Shrouded in Silence, Cuban Religious Leader Spends Six Months in Prison

Thursday, September 3, 2015
The Castro regime recently punished Reverend Jesús Noel Carballeda with six months in prison -- without trial or charges -- for holding "authorized" religious services.

We challenge anyone to find a story in the mainstream media over the last six months raising Reverend Carballeda's imprisonment.

Or by John Kerry's entourage to Havana last month, including former Commerce Secretary Carlos Gutierrez, U.S. Senators Jeff Flake (R-AZ), Patrick Leahy (D-VT) and Amy Klobuchar (D-MN).

Or by farm bureaus, lobbyists and business groups.

Just imagine how good people of faith in Iowa, Arkansas, Georgia and throughout the American heartland, would react if they knew about these egregious attacks on religious freedom by the Castro regime.
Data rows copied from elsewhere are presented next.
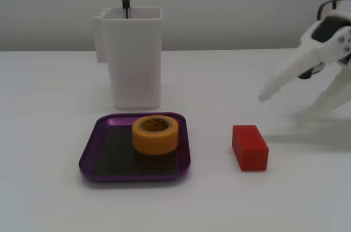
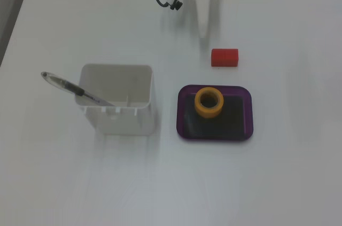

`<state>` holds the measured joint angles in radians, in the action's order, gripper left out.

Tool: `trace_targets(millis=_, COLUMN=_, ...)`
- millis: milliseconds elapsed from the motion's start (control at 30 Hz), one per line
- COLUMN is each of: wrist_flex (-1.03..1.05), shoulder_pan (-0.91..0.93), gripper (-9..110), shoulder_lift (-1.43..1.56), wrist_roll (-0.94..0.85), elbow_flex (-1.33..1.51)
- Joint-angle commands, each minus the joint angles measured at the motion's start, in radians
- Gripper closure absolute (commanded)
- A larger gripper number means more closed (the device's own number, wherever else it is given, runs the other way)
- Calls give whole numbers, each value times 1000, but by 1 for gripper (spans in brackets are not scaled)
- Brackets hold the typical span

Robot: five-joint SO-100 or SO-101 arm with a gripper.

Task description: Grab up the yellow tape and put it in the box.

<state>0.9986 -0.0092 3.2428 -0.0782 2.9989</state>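
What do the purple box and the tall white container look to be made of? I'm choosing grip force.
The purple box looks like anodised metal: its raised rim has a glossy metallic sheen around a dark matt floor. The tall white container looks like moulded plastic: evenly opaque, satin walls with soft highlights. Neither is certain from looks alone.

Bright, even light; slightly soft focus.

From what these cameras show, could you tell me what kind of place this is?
Probably a tabletop robot practice setup: a bare white table holds just a few props, a tape in a purple tray, a red block, a white pen holder, with a white end effector nearby.
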Motion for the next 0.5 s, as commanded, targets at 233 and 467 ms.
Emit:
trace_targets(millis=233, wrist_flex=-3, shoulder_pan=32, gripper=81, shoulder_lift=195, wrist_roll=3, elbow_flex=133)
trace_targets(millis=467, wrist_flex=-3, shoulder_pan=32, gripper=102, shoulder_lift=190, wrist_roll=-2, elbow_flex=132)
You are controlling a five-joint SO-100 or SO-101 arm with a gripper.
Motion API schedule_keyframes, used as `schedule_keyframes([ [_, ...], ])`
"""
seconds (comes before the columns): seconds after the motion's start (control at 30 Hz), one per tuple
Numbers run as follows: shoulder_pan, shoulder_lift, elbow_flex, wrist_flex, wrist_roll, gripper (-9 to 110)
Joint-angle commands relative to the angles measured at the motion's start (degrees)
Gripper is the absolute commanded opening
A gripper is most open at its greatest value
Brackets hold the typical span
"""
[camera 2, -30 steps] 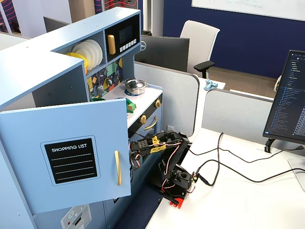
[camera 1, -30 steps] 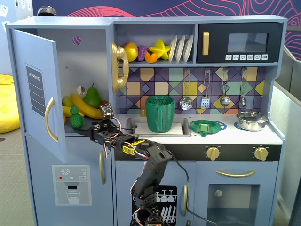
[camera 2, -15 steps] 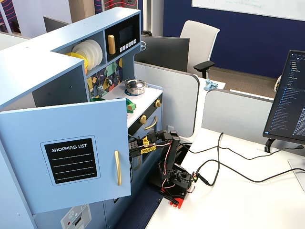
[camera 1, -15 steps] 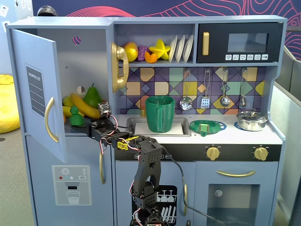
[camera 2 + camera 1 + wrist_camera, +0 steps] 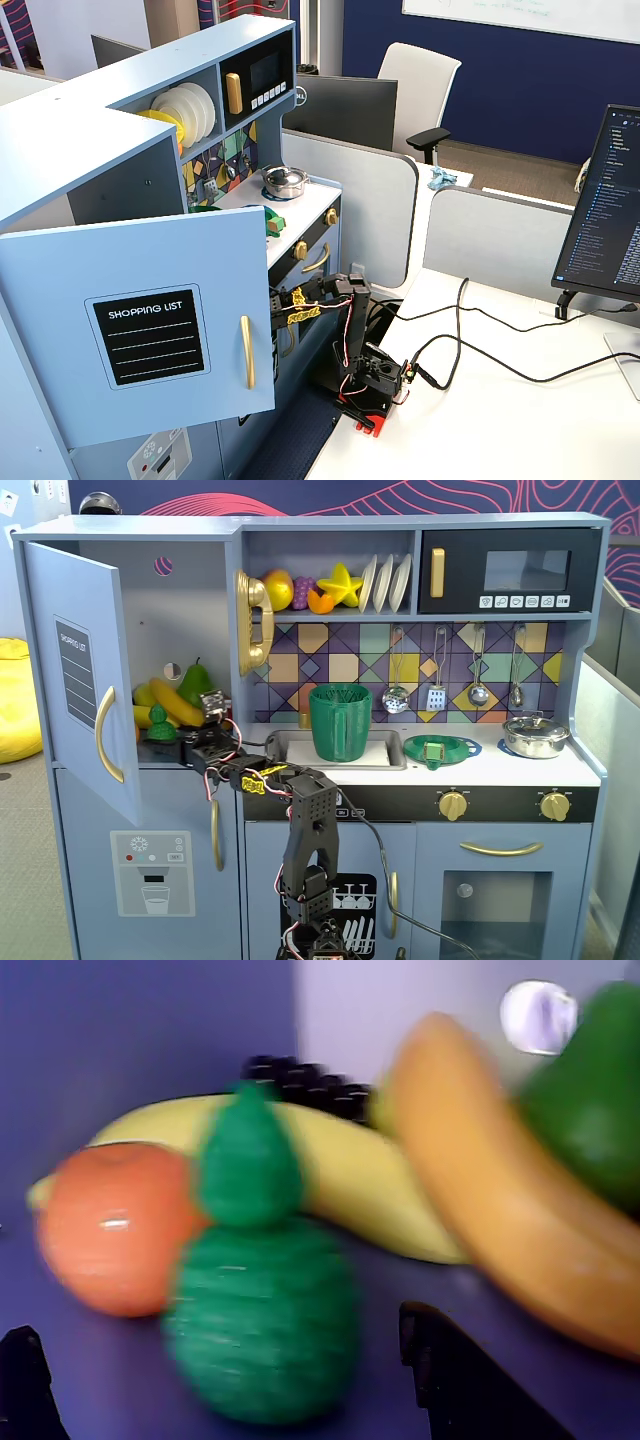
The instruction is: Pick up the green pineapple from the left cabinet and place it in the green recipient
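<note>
The green pineapple stands upright on the shelf of the left cabinet, whose door hangs open. In a fixed view the green pineapple sits at the shelf's front, left of the banana. My gripper is open, one black finger to the pineapple's right and the other at the left edge, neither touching it. From the front, the gripper reaches into the cabinet beside the fruit. The green recipient stands upright in the sink. In another fixed view the door hides the gripper.
An orange, bananas, dark grapes and a green pear crowd behind the pineapple. A flat green strainer dish and a steel pot sit on the counter right of the sink.
The arm has stretched left and further into the cabinet, bringing the open gripper up around the pineapple. The fruit has not moved.
</note>
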Motion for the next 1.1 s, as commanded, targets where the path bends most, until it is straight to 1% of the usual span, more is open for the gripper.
schedule_keyframes([
  [0.0, -1.4, -0.2, -5.5, 1.0, -1.1, 39],
  [0.5, 1.1, -8.3, -16.0, 4.7, -0.4, 38],
  [0.9, 0.8, -16.4, -25.4, 5.6, 1.0, 37],
  [1.07, -0.4, -18.2, -27.0, 5.7, 0.9, 33],
])
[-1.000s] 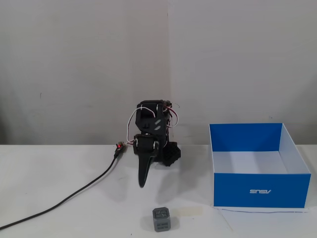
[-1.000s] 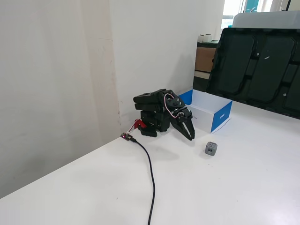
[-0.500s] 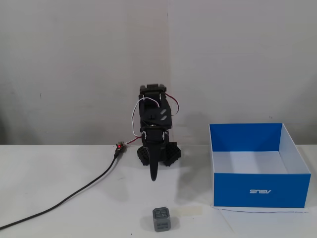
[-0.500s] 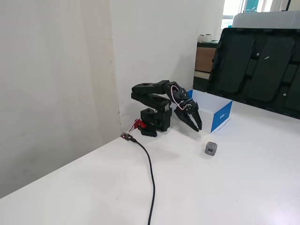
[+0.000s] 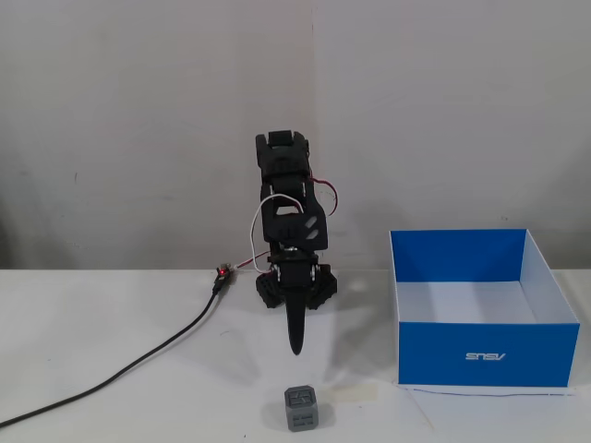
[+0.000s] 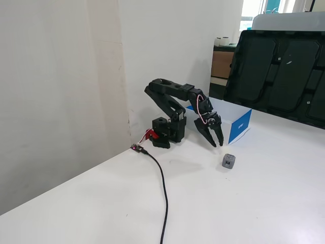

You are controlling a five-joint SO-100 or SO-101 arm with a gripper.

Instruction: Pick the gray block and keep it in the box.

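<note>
Arm has unfolded and reached forward since 0.5 s ago; black two-finger gripper (image 6: 217, 142) now hangs above the table, jaws narrowly apart, holding nothing. Small gray plastic cube (image 5: 301, 408) sits on the white table (image 5: 111, 341), below the gripper. Blue cardboard box (image 5: 487, 355) stands right, apart.

On the counter (image 5: 111, 314), the gray block (image 5: 302, 409) sits out front, the arm (image 5: 288, 231) rising behind it by the wall, its jaws hanging above and just behind the block. In the same fixed view the box (image 5: 483, 355) stands well to the block's right; a cable (image 5: 120, 373) trails off left.
</note>
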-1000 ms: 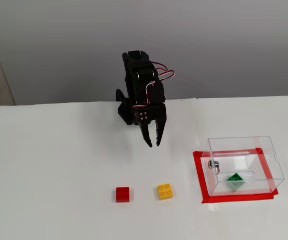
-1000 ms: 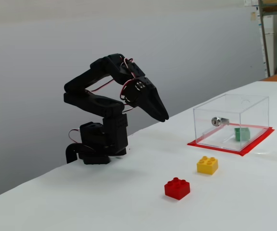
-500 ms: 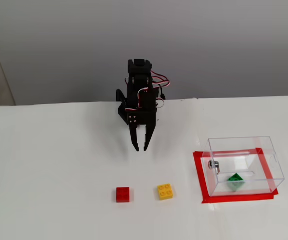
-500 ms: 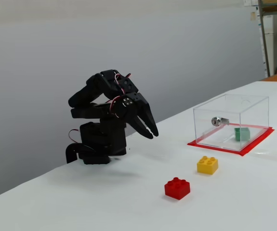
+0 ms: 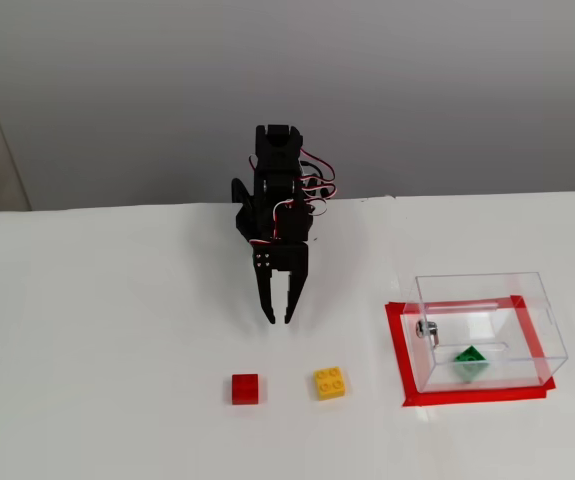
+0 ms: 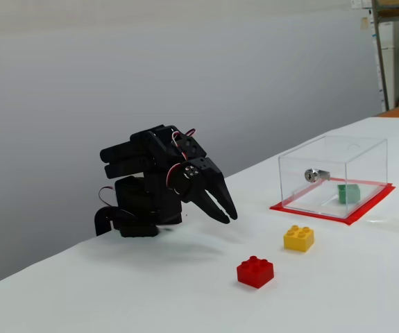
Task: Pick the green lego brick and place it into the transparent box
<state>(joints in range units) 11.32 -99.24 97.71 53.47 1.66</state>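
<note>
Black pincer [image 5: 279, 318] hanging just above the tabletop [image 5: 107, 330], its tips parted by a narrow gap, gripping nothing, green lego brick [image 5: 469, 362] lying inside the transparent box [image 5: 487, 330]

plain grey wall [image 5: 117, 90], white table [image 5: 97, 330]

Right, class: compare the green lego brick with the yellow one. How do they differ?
The green lego brick lies inside the transparent box, while the yellow lego brick sits on the open table. The green one looks tipped on a corner; the yellow one sits flat, studs up. Both look about the same size, and nothing grips either.
</note>
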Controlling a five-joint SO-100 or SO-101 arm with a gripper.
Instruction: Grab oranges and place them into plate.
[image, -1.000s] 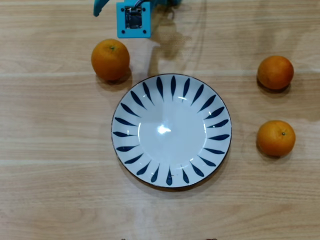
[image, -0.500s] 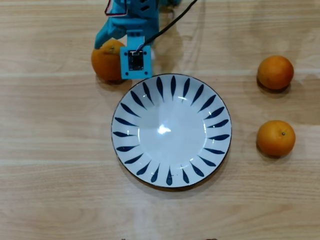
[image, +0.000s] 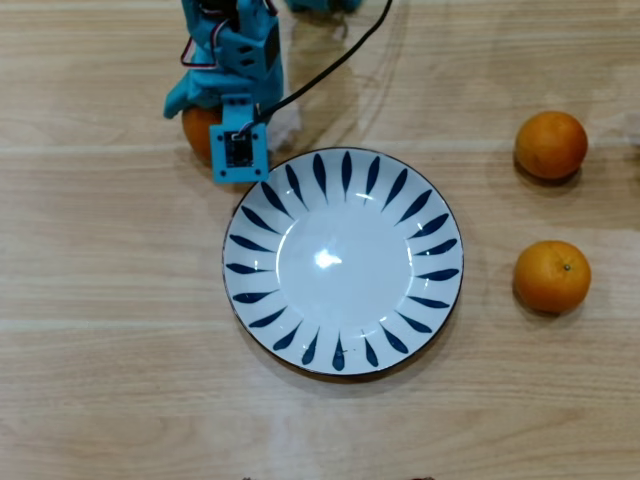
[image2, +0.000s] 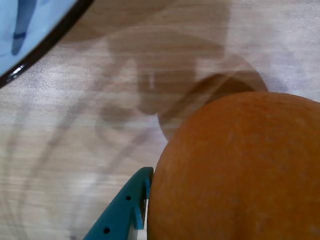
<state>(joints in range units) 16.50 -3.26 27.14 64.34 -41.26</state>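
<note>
My teal gripper (image: 212, 118) hangs over one orange (image: 197, 135) at the upper left of the overhead view, just past the plate's rim; the arm hides most of the fruit. In the wrist view this orange (image2: 240, 170) fills the lower right, and one teal finger (image2: 131, 205) presses against its side; the other finger is out of frame. The orange stays sharp while the table blurs, so the gripper looks shut on it. The white plate (image: 342, 170) with dark blue strokes is empty at centre; its edge (image2: 30, 52) shows top left in the wrist view. Two more oranges (image: 550, 145) (image: 552, 277) lie to its right.
A black cable (image: 330, 65) runs from the arm toward the top edge, above the plate. The wooden table (image: 110, 330) stretches left of and below the plate.
</note>
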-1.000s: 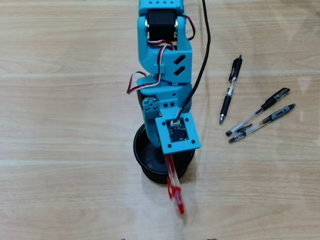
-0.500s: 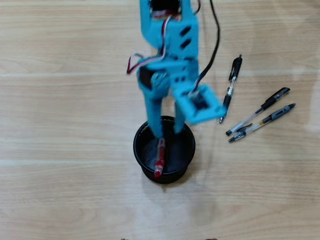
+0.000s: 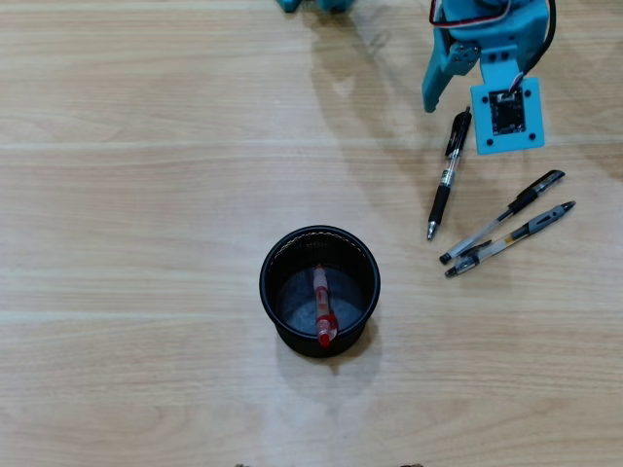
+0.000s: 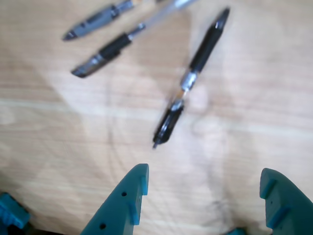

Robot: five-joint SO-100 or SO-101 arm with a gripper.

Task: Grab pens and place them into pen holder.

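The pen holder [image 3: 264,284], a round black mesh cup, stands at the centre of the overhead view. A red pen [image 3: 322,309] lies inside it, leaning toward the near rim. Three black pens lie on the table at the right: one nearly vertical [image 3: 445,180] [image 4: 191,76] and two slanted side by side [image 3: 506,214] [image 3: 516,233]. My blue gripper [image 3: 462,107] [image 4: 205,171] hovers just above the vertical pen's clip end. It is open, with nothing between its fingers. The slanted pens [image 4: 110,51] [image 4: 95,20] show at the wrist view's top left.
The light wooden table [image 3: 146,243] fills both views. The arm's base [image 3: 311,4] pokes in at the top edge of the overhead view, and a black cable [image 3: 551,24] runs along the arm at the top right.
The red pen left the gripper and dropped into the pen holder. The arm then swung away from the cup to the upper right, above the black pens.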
From Christian Solidarity Worldwide:

Reverend Carbadella Released From Prison

Reverend Jesús Noel Carballeda, a 45 year-old Cuban pastor of an unregistered church in Havana who had been imprisoned for six months for holding unauthorized religious services, was released on 31 August.

Reverend Carballeda was detained in early February and imprisoned in the Valle Grande prison in San Antonio de los Baños outside of Havana. He does not appear to have been tried, but while in prison he was informed by government officials that he would be held for six months as punishment for his continued unauthorized religious activity.

Reverend Carballeda was previously imprisoned in 2000 for four months after militant communist neighbors filed legal complaints about church services he held in his family home in Marianao, Havana. Following his imprisonment, he was put on probation and made to check in with the authorities on a regular basis. While he was barred from holding any religious activity in the family home he continued to lead his church, holding services in parks, rented halls and other private homes.

Reverend Carballeda's church is linked to the Apostolic Movement, a fast growing network of protestant churches which the Cuban government has refused to register. Because the religious group is unregistered, all of the affiliated church's activities are technically illegal and they are unable to apply for permits for a designated place of worship. In March, Reverend Carballeda’s wife told CSW: "We do not want to bother anyone. We just need a place to worship. We are forced to meet in the open air, in parks or rented rooms as [the authorities] will not give us legal recognition."

The detention of Reverend Carballeda is part of a larger crackdown on religious freedom in Cuba over the past few years. In 2014, CSW documented 220 separate cases of religious freedom violations, up from 185 in 2013 and 120 in 2012. Unregistered religious groups have been a particular target of government repression, with religious leaders reporting harassment, fines and threats of confiscation or destruction of property. The case of Reverend Yiorvis Bravo Denis, a leader in the Apostolic Movement whose home was arbitrarily expropriated by the government in 2013, has been filed with the Inter-American Human Rights Commission, petitioning for precautionary measures.